How to Keep a Trading Journal That Actually Improves Your Trading

PropTally3 min read
trading journalpsychologyimprovementguide

Every trading educator says "keep a journal." Most traders try it for a week, write "took a long on EUR/USD, lost $200" and give up because it doesn't seem helpful.

The problem isn't journaling — it's how traders journal. Here's how to do it right.

What to Track (And What Not To)

Essential Data (Every Trade)

  • Instrument and direction (long/short)
  • Entry and exit price
  • Position size and dollar risk
  • P&L in dollars and R-multiples
  • Trade duration
  • Session (London, New York, Asian)
  • Setup type (breakout, pullback, reversal, etc.)

Context Data (Each Trading Day)

  • Emotional state before trading: Calm, anxious, excited, tired, frustrated
  • Pre-market bias: Were you bullish/bearish/neutral? Why?
  • Market conditions: Trending, ranging, volatile, dead

Don't Track

  • Every tick of price action
  • Lengthy narrative paragraphs for every trade
  • Complicated scoring systems with 20+ variables

Keep it simple enough that you'll actually do it consistently.

The Weekly Review (This Is Where the Value Is)

The daily entries are just data collection. The weekly review is where patterns emerge:

Questions to Ask Every Weekend

  1. What was my win rate this week? Is it consistent with my strategy's expected win rate?
  2. What was my average R:R? Am I cutting winners short or letting losers run?
  3. Which sessions were profitable? Should I stop trading certain hours?
  4. Which setups worked? Which underperformed?
  5. How did my emotional state correlate with results? Do I trade worse when anxious?
  6. Did I follow my rules? Count rule violations, not just P&L

Pattern Detection

After 4+ weeks of data, you'll start seeing patterns like:

  • "I lose money 80% of the time I trade during NFP"
  • "My win rate on breakouts is 35% but on pullbacks it's 60%"
  • "I make money Mon–Wed and give it back Thu–Fri"
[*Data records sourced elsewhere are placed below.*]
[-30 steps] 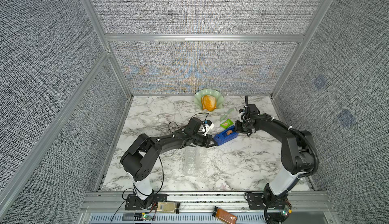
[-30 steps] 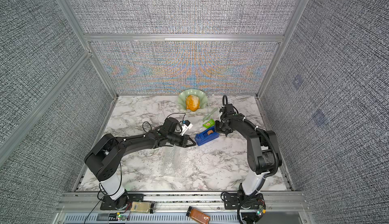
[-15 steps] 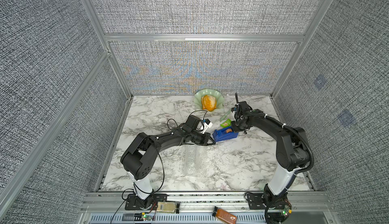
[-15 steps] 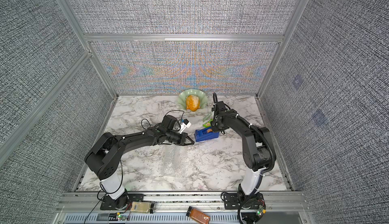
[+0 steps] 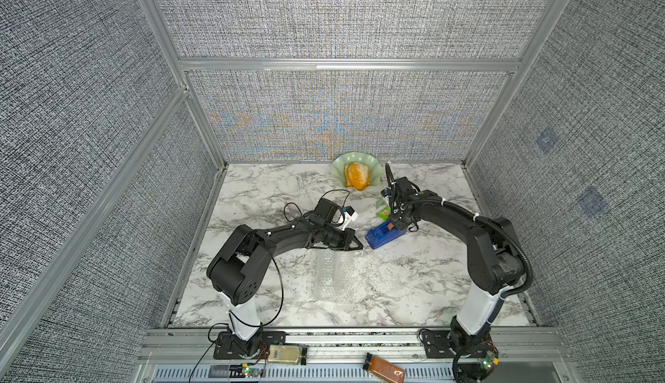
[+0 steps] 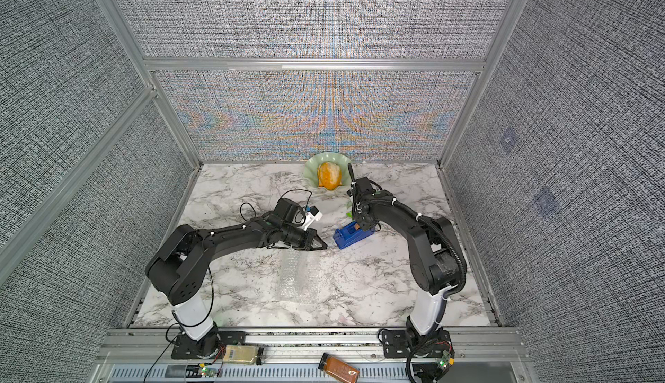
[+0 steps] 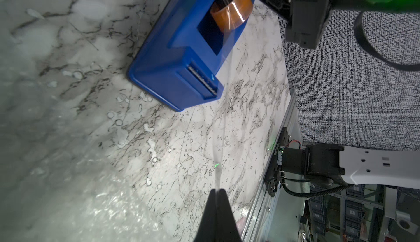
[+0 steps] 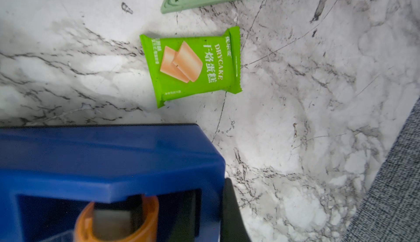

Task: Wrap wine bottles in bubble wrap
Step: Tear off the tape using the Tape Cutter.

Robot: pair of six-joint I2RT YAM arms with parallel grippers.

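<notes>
- Two black robot arms reach over a marbled table (image 5: 414,284), seen from above in both top views.
- The bubble wrap (image 5: 334,277) lies mid-table as a narrow whitish bundle. Its long axis runs from just under the left claw (image 5: 356,245) toward the robot's front rail.
- The wine bottle cannot be made out anywhere. It is probably rolled inside that bundle, but the crinkled plastic hides it.
- The left claw is pressed together at its tips, at the bundle's far end. In the left wrist view a faint clear strip of tape (image 7: 221,115) seems to run from the tips to the blue tape dispenser (image 7: 177,70). The claw therefore looks pinched on the tape's end.
- The right claw (image 5: 396,223) sits closed on the dispenser's roll end, apparently clamping a side wall to steady it. In the right wrist view only one finger (image 8: 230,206) shows, against the blue wall; the other is cut off.
- The left arm is nearer to the bundle, and the dispenser stands just beside its claw, on the right arm's side. The next move likely turns on drawing the tape toward the robot, over the bundle.
- The bundle's seam and any loose edge are too blurred to tell.
- A green packet (image 8: 193,65) lies just behind the dispenser, apart from it.
</notes>
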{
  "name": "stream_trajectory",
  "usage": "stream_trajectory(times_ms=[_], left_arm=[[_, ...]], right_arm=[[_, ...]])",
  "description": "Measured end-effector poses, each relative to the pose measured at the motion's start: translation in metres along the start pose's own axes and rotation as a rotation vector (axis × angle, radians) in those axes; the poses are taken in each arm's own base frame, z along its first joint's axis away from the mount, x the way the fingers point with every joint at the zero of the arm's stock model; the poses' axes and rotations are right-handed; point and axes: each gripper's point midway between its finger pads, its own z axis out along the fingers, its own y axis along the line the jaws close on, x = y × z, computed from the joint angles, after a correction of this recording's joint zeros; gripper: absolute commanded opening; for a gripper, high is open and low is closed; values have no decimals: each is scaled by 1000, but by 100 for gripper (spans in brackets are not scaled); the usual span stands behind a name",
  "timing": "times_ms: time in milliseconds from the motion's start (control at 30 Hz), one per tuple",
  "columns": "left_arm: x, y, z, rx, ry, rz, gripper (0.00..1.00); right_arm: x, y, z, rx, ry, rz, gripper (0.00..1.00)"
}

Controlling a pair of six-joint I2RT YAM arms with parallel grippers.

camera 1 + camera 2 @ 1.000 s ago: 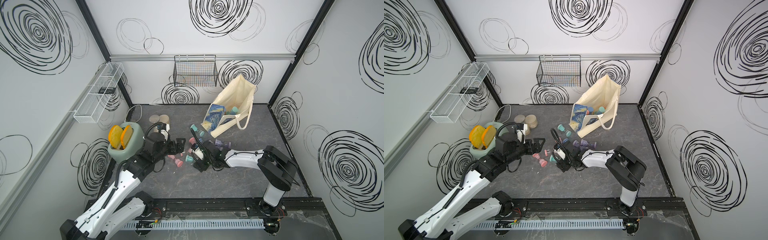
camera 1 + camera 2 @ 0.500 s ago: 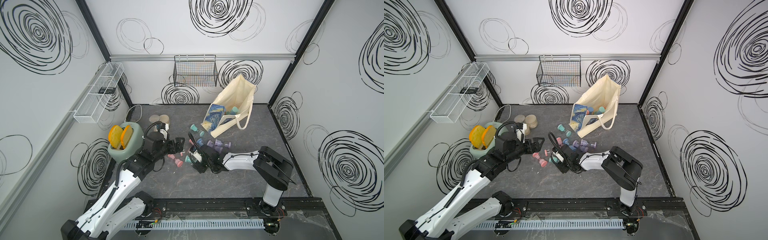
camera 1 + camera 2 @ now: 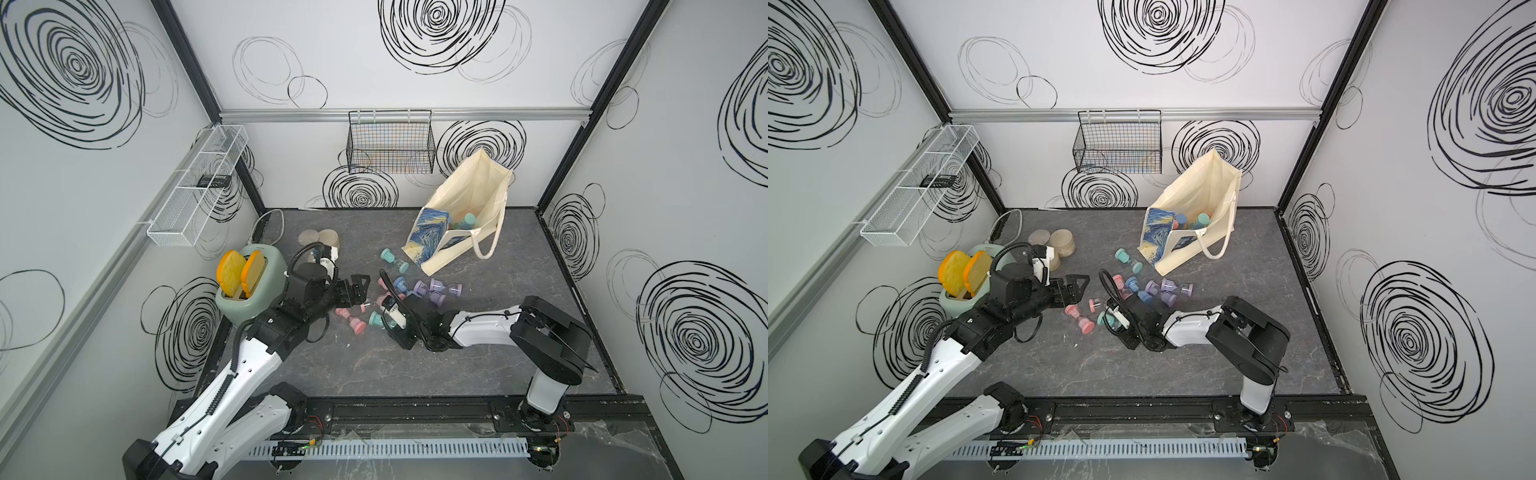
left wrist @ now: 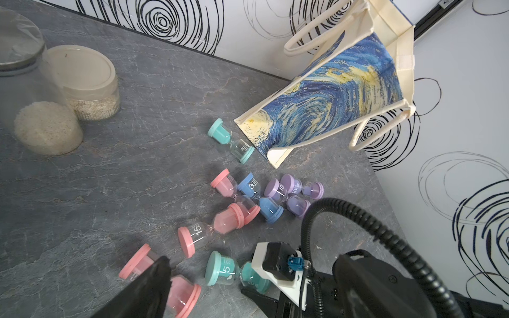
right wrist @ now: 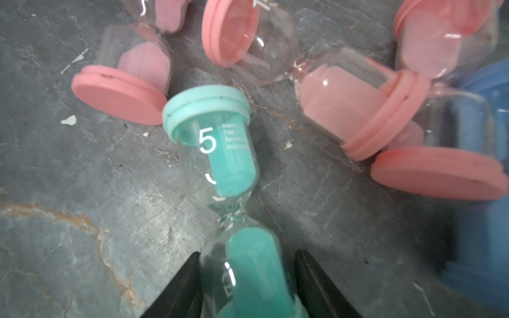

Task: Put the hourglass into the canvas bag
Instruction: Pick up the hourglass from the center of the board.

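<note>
A teal hourglass (image 5: 217, 143) marked 5 lies on its side on the grey table, also seen in a top view (image 3: 376, 320). My right gripper (image 5: 246, 256) is low over the table, its black fingers pressed against both sides of the hourglass's nearer bulb. My left gripper (image 3: 359, 289) hovers open just left of it, above several pink hourglasses (image 3: 353, 322). One of its fingers (image 4: 154, 275) shows in the left wrist view. The canvas bag (image 3: 469, 203) stands open at the back right with a few hourglasses inside.
Purple and blue hourglasses (image 3: 434, 286) lie between the arms and the bag, and another teal one (image 3: 390, 257) lies at the bag's foot. A green toaster (image 3: 249, 291) and two jars (image 3: 318, 239) stand left. A black wire basket (image 3: 390, 143) hangs on the back wall.
My right gripper has slid left onto the teal hourglass and its jaws have narrowed around the bulb. The left arm has hardly moved.
</note>
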Motion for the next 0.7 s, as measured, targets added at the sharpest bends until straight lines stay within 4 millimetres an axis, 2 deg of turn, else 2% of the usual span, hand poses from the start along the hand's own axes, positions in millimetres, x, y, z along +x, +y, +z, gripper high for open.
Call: stream_trajectory(times_ms=[433,533,700], left_arm=[[0,0,0,1,0,-1,96],[0,0,0,1,-1,-1,96],[-3,-2,-3,3,-7,0,96]], right_arm=[[3,6,-13,-46,-10,17,45],[-4,5,-22,-66,-34,37,43],[-27,-5,-47,-87,-108,94,42]])
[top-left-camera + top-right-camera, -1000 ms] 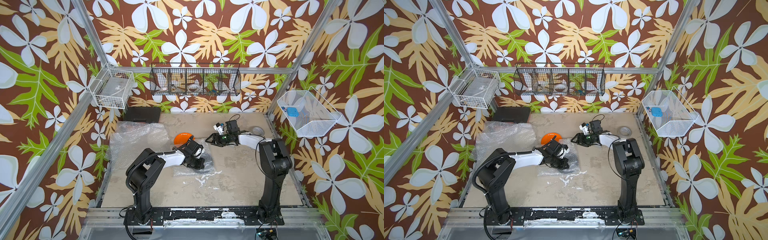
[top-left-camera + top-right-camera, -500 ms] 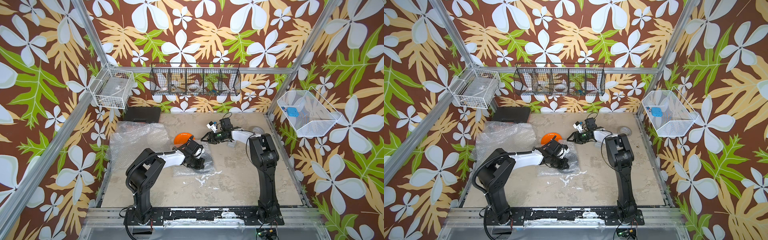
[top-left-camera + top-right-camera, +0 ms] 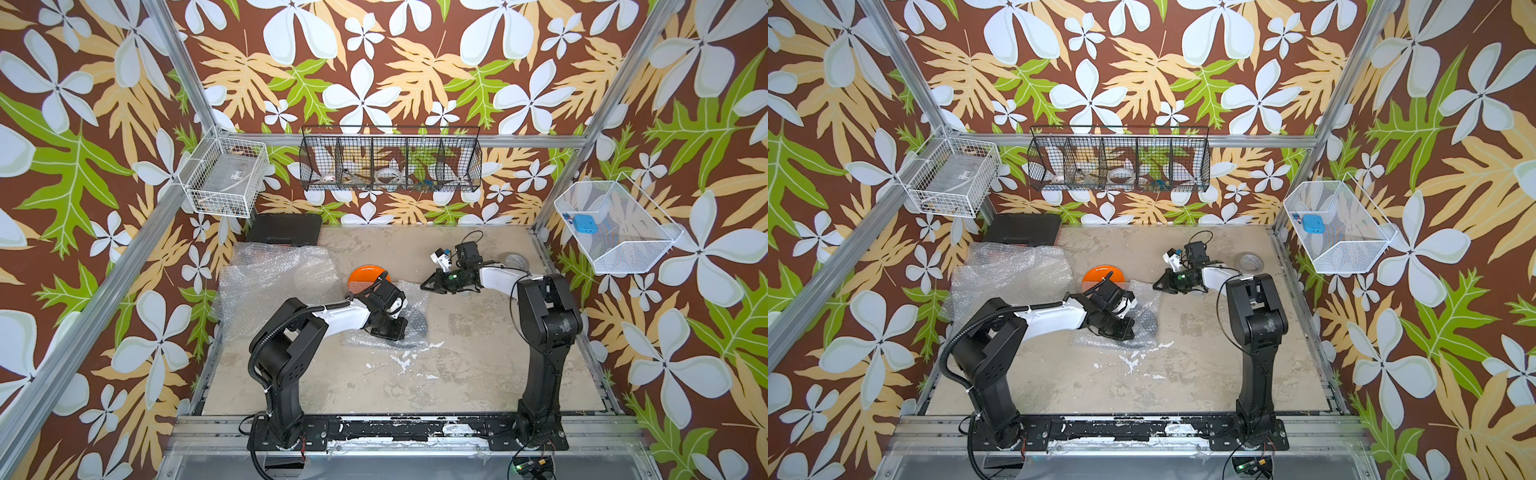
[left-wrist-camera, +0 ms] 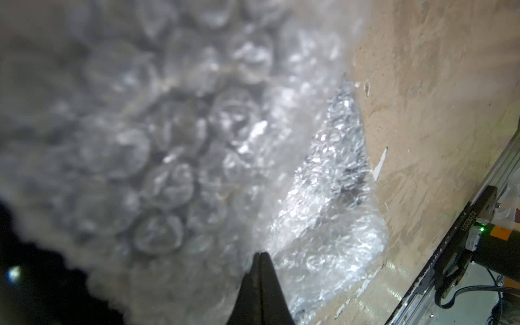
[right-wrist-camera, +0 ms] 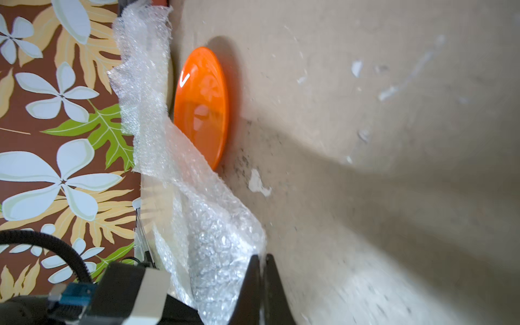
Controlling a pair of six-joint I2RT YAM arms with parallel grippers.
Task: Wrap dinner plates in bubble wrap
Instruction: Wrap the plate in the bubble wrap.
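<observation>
pinching bubble wrap point(image 5: 213, 225) edge, right gripper point(image 5: 260, 257) near orange plate point(image 5: 201, 104)

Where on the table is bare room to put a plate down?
Bare: the front strip between the arm bases; the back middle between black case and tape roll. Crowded: bubble wrap and orange plate at left and centre.

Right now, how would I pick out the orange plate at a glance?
Find the beige table, then the crumpled bubble wrap heap on it. Beside that heap lies the orange plate, the only bright, flat disc there.
</observation>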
These insights are worth more than any trading course.

Digital vs. Handwritten

| Method | Pros | Cons |

|---|---|---|

| Spreadsheet | Easy to analyze, searchable | Can feel tedious |

| Handwritten | Deeper reflection, better memory | Hard to analyze data |

| Dedicated tool | Automated imports, analytics built in | Monthly cost |

The best approach: automated data import + manual annotations. Let software handle the numbers, and you add the context.

PropTally's trading journal combines both — your trades are imported automatically, and you can add notes, emotional state, setup type, and screenshots to each day or individual trade.

Pre-Market Checklist

Add a daily pre-market checklist to your journal routine:

  • [ ] Checked economic calendar for high-impact events
  • [ ] Identified key support/resistance levels
  • [ ] Defined my bias for the day
  • [ ] Set maximum loss limit for the day
  • [ ] Physical state: slept well, not distracted
  • [ ] Emotional state: calm and focused

If you can't check most of these boxes, consider not trading that day.

Measuring Improvement Over Time

Track these metrics monthly:

  • Win rate trend: Is it improving?
  • Average R:R trend: Are you improving trade management?
  • Rule adherence rate: What percentage of trades follow your rules?
  • Emotional trading frequency: How often are you taking unplanned trades?

Improvement isn't always about making more money — sometimes it's about losing less, following rules more consistently, or reducing emotional decisions.

Start Today, Not Tomorrow

The hardest part of journaling is starting. Don't wait for the perfect system. Open a spreadsheet, log today's trades with the basics, and build from there.

The traders who journal consistently for 3+ months almost always report measurable improvement. Those who don't journal keep making the same mistakes.